EXERCISE DESCRIPTION:
Repeat the lines of the data exactly and exclude any picture among them.
>>
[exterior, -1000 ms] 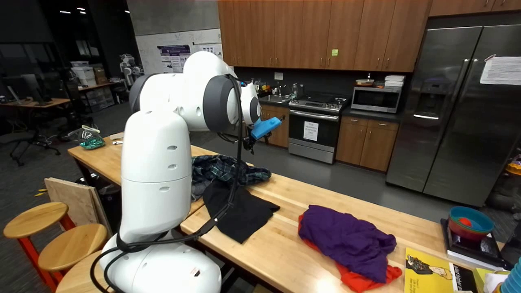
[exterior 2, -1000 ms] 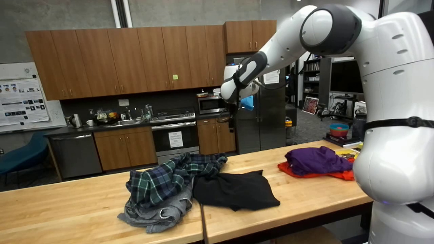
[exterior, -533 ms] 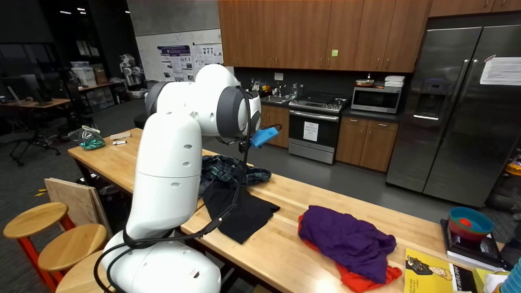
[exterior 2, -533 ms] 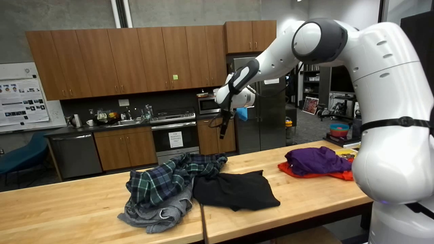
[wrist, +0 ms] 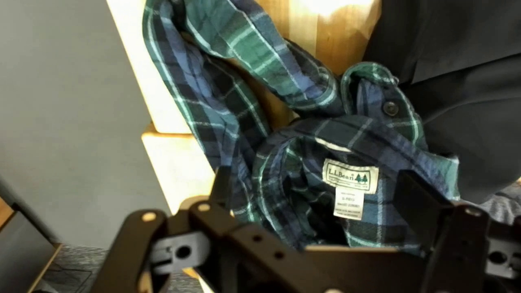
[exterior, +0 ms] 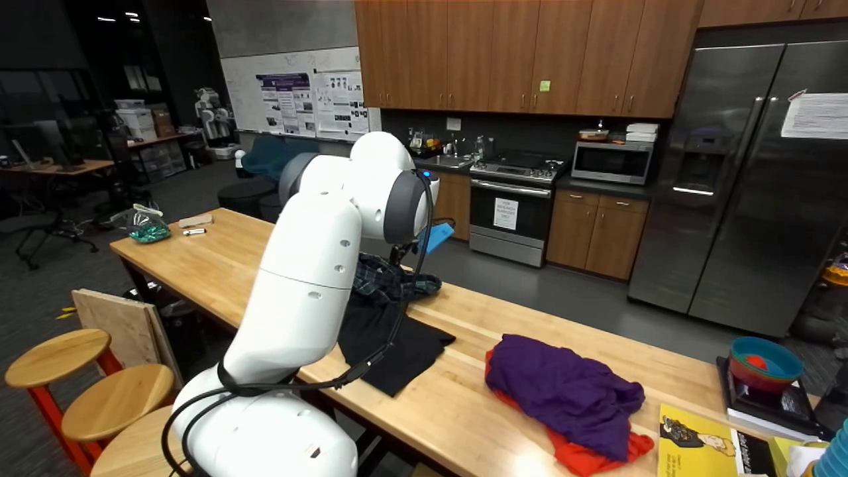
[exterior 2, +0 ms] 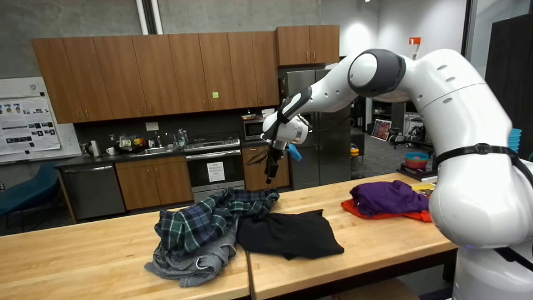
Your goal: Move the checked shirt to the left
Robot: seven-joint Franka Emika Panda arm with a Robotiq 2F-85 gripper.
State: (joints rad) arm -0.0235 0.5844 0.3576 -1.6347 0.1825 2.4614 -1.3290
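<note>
The checked shirt (exterior 2: 208,221), green, blue and black plaid, lies crumpled on the table in both exterior views (exterior: 391,281). It partly covers a grey garment (exterior 2: 195,264) and touches a black cloth (exterior 2: 291,235). In an exterior view the arm hides part of it. My gripper (exterior 2: 270,177) is in the air above the far right end of the shirt, pointing down and apart from it. In the wrist view the gripper (wrist: 315,175) is open and empty, with the shirt's collar and label (wrist: 351,176) showing between the fingers.
The black cloth (wrist: 468,81) lies just beside the shirt. A purple cloth (exterior: 563,391) on a red one (exterior: 589,457) lies farther along the wooden table (exterior: 477,371). A seam (exterior 2: 250,275) divides the two tabletops. Books (exterior: 702,440) and bowls (exterior: 766,364) stand at one end.
The arm has leaned forward and down. My gripper has come lower and closer to the shirt, shifting a little left in an exterior view. The cloths have not moved.
</note>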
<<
EXERCISE SOLUTION:
[exterior, -1000 ms] 
[exterior 2, -1000 ms] 
[exterior, -533 ms] 
[exterior 2, -533 ms] 
[wrist, +0 ms] 
[exterior, +0 ms] 
[exterior 2, +0 ms] 
Your goal: Move the checked shirt to the left
Robot: seven-joint Franka Emika Panda arm with a Robotiq 2F-85 gripper.
State: (joints rad) arm -0.0235 0.5844 0.3576 -1.6347 0.1825 2.4614 -1.3290
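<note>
The checked shirt (exterior 2: 208,221), green, blue and black plaid, lies crumpled on the table in both exterior views (exterior: 391,281). It partly covers a grey garment (exterior 2: 195,264) and touches a black cloth (exterior 2: 291,235). In an exterior view the arm hides part of it. My gripper (exterior 2: 270,177) is in the air above the far right end of the shirt, pointing down and apart from it. In the wrist view the gripper (wrist: 315,175) is open and empty, with the shirt's collar and label (wrist: 351,176) showing between the fingers.
The black cloth (wrist: 468,81) lies just beside the shirt. A purple cloth (exterior: 563,391) on a red one (exterior: 589,457) lies farther along the wooden table (exterior: 477,371). A seam (exterior 2: 250,275) divides the two tabletops. Books (exterior: 702,440) and bowls (exterior: 766,364) stand at one end.
The arm has leaned forward and down. My gripper has come lower and closer to the shirt, shifting a little left in an exterior view. The cloths have not moved.
</note>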

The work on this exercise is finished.